No chyba, że będziesz pyrkał 30km/h przez 20min. ;)
Tam się nie ma od czego odbijać, no chyba, że o drzewo. Tyle, że zostawisz koło przy okazji.
To nie NFS ; )
 
Dobrze będzie jak przy pierwszym podejściu dojedziesz do mety, wspomnisz moje słowa.
No chyba, że będziesz pyrkał 30km/h przez 20min. :wink:
Tam się nie ma od czego odbijać, no chyba, że o drzewo. Tyle, że zostawisz koło przy okazji.
To nie NFS ; )

Podobno to prawda,co piszesz :wink:
Czytałem kilka opinii i ogólnie miłośnicy szutrów są bardzo zadowoleni...
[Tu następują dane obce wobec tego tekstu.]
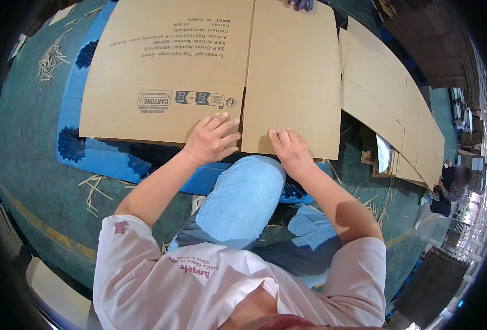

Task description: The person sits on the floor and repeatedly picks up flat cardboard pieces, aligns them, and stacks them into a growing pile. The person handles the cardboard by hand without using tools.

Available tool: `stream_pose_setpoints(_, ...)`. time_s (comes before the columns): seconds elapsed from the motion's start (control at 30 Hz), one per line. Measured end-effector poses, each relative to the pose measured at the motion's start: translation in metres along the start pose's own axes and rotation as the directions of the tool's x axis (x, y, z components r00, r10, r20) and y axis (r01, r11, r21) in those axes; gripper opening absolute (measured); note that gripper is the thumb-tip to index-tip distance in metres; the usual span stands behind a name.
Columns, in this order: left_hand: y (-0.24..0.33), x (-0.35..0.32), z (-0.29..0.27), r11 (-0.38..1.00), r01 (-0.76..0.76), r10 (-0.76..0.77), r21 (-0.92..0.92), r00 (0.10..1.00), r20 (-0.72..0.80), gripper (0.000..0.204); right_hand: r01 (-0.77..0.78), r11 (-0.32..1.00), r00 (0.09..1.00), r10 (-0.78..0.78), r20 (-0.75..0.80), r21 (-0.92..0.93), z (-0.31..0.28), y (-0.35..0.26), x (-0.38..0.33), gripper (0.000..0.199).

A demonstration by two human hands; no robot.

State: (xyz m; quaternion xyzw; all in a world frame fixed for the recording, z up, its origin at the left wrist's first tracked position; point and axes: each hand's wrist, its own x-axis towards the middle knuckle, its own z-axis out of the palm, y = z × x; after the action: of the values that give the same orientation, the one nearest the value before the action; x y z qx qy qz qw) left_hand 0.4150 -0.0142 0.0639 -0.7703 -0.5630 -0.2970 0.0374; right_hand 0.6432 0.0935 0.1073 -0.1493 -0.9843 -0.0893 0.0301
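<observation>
A large flattened cardboard carton with dark printing lies in front of me, a slot and fold line dividing it from its right panel. My left hand rests on the carton just left of the slot, its fingers slightly spread on the top. My right hand is at the near edge of the right panel, fingers over the edge with the thumb side partly hidden. At the far edge, another person's purple-gloved hand touches the board. My knee is up against the near edge.
A blue plastic pallet lies under the carton. More flattened cartons are stacked at the right. Thin strips litter the green floor. A person is farther off at the right.
</observation>
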Motion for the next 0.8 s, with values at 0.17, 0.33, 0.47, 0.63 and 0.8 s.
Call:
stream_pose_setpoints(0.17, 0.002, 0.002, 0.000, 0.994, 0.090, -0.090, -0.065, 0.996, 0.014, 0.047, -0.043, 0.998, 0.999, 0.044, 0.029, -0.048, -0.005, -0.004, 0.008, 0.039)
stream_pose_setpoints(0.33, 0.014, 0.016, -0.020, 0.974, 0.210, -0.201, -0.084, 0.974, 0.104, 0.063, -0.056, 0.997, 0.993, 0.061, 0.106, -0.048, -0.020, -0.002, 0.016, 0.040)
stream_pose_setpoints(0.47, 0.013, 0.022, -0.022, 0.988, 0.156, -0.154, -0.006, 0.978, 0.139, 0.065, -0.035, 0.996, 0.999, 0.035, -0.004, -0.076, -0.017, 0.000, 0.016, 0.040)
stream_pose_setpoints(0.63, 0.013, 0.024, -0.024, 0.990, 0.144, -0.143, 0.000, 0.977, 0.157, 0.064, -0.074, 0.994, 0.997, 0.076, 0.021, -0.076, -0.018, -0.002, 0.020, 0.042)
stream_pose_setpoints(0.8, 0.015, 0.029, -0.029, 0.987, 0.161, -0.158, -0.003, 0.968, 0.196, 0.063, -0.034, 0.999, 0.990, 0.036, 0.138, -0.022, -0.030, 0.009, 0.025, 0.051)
Na Metacritic także wysoka ocena (Gry Online dały 9) ;-)
DiRT Rally Critic Reviews for PC - Metacritic
 
Już starszy Dirt 3 był na prawdę kozacki, teraz dopracowali to co szwankowało w 3 plus lepsza grafika bo starsza wersja ma już 4,5 roku i wychodzi hit :)
 
Mamy nowego szuterka, zwie się:
Sebastien Loeb Rally Evo
Piękne czasy nastały dla miłośników gatunku.
Demo od wczoraj jest do zassania na PS4. PeCetowcy muszą się jeszcze wstrzymać. Premiera w styczniu.

Ku zaskoczeniu, jest bardzo pozytywnie.
Pierwsze skojarzenie, wypisz wymaluj Colin (ta sama radocha).
Do tego, cała masa ustawień, urywają się koła, pękają szyby, strzelają gumy, nie ma barierek na zakręcie? Lecimy w przepaść.
Model jazdy, czyli to co najważniejsze. Powiedziałbym wciągający.
Nie jest to typowa symulacja, ale też nie ma nic wspólnego z drażniącym modelem jazdy typowych arcadówek. Bardzo fajny, grywalny mix.
Coś dla graczy którzy nie radzą sobie z Dirt Rally, a mimo wszystko chcą dojechać do mety.
Świetny tryb szkoleniowy, wszystko wchodzi pięknie bokiem (driftem).
Oczywiście kamera na masce/kierownicy.
Czekam do premiery i biorę, ocenimy całość.